Task item » When copying the data, keep every line exactly the same.

——

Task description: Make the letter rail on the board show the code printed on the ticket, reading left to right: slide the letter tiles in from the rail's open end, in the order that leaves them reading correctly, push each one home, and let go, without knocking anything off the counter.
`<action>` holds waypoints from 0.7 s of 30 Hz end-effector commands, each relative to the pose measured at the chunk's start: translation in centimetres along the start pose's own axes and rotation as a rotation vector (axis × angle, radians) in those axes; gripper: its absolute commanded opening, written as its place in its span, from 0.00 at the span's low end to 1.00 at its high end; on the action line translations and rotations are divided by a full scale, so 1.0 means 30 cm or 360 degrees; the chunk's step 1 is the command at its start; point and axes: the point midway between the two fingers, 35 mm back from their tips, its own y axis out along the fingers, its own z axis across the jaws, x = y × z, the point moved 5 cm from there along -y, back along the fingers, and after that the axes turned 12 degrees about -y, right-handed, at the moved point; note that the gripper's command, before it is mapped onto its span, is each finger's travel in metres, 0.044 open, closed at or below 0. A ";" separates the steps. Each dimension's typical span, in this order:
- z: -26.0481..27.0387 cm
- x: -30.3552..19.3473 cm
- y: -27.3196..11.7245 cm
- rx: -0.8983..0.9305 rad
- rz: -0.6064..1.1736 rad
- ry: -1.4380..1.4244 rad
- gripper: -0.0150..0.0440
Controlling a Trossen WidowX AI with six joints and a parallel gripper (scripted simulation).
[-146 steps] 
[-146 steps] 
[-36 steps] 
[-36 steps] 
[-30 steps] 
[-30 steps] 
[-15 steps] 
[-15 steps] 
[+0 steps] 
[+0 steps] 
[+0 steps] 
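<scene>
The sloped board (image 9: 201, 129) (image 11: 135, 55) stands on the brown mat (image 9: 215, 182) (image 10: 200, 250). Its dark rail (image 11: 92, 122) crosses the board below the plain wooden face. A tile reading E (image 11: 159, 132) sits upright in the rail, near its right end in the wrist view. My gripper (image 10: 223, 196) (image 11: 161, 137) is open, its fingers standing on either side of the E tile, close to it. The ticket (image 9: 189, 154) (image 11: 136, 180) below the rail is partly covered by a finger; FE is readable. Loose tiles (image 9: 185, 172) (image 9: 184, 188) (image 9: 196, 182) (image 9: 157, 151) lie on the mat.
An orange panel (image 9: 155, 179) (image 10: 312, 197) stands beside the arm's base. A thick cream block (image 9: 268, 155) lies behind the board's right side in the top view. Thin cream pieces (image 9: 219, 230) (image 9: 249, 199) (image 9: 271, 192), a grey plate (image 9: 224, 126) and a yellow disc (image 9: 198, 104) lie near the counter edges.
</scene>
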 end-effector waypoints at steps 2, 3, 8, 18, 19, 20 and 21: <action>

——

The completed task »
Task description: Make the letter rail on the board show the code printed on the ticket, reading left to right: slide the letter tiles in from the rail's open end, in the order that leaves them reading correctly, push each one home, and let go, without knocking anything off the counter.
`<action>` holds waypoints from 0.7 s of 30 Hz end-effector commands, each relative to the pose measured at the chunk's start: translation in centimetres along the start pose's own axes and rotation as a rotation vector (axis × angle, radians) in those axes; gripper: its absolute commanded opening, written as its place in its span, from 0.00 at the span's low end to 1.00 at its high end; on the action line translations and rotations are divided by a full scale, so 1.0 means 30 cm or 360 degrees; the chunk's step 1 is the command at its start; point and axes: the point midway between the two fingers, 35 mm back from their tips, its own y axis out along the fingers, its own z axis across the jaws, x = y × z, the point moved 5 cm from there along -y, back along the fingers, and after that the axes turned 12 degrees about -y, right-handed, at the moved point; note that the gripper's command, before it is mapped onto its span, is each finger's travel in metres, 0.044 open, closed at or below 0. A ";" separates the steps. Each dimension's typical span, in this order:
- z: -26.0481..27.0387 cm
- x: -30.3552..19.3473 cm
- y: -27.3196..11.7245 cm
- rx: -0.8983..0.9305 rad
- rz: -0.6064..1.1736 rad
- ry: -1.4380..1.4244 rad
- gripper: -0.0150..0.0440
Controlling a Trossen WidowX AI with six joints and a parallel gripper (scripted simulation).
[-146 steps] 
[-146 steps] 
[-36 steps] 
[-36 steps] 
[-30 steps] 
[-30 steps] 
[-15 steps] 
[-15 steps] 
[+0 steps] 
[+0 steps] 
[+0 steps] 
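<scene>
The sloped board (image 9: 201, 129) (image 11: 135, 55) stands on the brown mat (image 9: 215, 182) (image 10: 200, 250). Its dark rail (image 11: 92, 122) crosses the board below the plain wooden face. A tile reading E (image 11: 159, 132) sits upright in the rail, near its right end in the wrist view. My gripper (image 10: 223, 196) (image 11: 161, 137) is open, its fingers standing on either side of the E tile, close to it. The ticket (image 9: 189, 154) (image 11: 136, 180) below the rail is partly covered by a finger; FE is readable. Loose tiles (image 9: 185, 172) (image 9: 184, 188) (image 9: 196, 182) (image 9: 157, 151) lie on the mat.
An orange panel (image 9: 155, 179) (image 10: 312, 197) stands beside the arm's base. A thick cream block (image 9: 268, 155) lies behind the board's right side in the top view. Thin cream pieces (image 9: 219, 230) (image 9: 249, 199) (image 9: 271, 192), a grey plate (image 9: 224, 126) and a yellow disc (image 9: 198, 104) lie near the counter edges.
</scene>
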 end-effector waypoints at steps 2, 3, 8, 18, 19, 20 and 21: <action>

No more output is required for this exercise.